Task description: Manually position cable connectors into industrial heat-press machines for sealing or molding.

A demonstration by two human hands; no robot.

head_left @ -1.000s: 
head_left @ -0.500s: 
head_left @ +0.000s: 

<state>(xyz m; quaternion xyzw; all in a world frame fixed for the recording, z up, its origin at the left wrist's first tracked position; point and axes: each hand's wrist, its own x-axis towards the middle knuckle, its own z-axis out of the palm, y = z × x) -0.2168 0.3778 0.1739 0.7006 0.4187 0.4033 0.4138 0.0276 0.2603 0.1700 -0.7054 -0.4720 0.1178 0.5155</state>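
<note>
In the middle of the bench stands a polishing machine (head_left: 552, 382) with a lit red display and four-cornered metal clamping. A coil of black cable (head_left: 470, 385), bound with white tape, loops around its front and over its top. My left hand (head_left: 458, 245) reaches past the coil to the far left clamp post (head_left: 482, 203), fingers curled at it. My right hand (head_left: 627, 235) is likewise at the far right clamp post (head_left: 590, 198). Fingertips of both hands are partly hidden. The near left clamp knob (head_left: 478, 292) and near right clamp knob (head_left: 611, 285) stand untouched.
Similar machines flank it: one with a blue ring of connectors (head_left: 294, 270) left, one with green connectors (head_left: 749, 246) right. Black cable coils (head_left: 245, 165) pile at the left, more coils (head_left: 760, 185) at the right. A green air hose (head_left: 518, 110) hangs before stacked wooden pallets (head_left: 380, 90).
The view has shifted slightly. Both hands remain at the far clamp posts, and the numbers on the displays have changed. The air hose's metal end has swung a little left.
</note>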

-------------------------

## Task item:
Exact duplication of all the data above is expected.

## Written reply:
Task description: Manually position cable connectors into industrial heat-press machines for sealing or molding.

A demonstration by two human hands; no robot.

head_left @ -1.000s: 
head_left @ -0.500s: 
head_left @ +0.000s: 

<state>(xyz m; quaternion xyzw; all in a world frame fixed for the recording, z up, its origin at the left wrist's first tracked position; point and axes: each hand's wrist, its own x-axis towards the middle knuckle, its own z-axis out of the palm, y = z × x) -0.2168 0.3778 0.1739 0.7006 0.4187 0.4033 0.4138 0.0276 0.2603 0.1700 -0.7054 -0.4720 0.1178 0.5155</state>
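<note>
In the middle of the bench stands a polishing machine (head_left: 552, 382) with a lit red display and four-cornered metal clamping. A coil of black cable (head_left: 470, 385), bound with white tape, loops around its front and over its top. My left hand (head_left: 458, 245) reaches past the coil to the far left clamp post (head_left: 482, 203), fingers curled at it. My right hand (head_left: 627, 235) is likewise at the far right clamp post (head_left: 590, 198). Fingertips of both hands are partly hidden. The near left clamp knob (head_left: 478, 292) and near right clamp knob (head_left: 611, 285) stand untouched.
Similar machines flank it: one with a blue ring of connectors (head_left: 294, 270) left, one with green connectors (head_left: 749, 246) right. Black cable coils (head_left: 245, 165) pile at the left, more coils (head_left: 760, 185) at the right. A green air hose (head_left: 518, 110) hangs before stacked wooden pallets (head_left: 380, 90).
The view has shifted slightly. Both hands remain at the far clamp posts, and the numbers on the displays have changed. The air hose's metal end has swung a little left.
</note>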

This is the complete output for the exercise.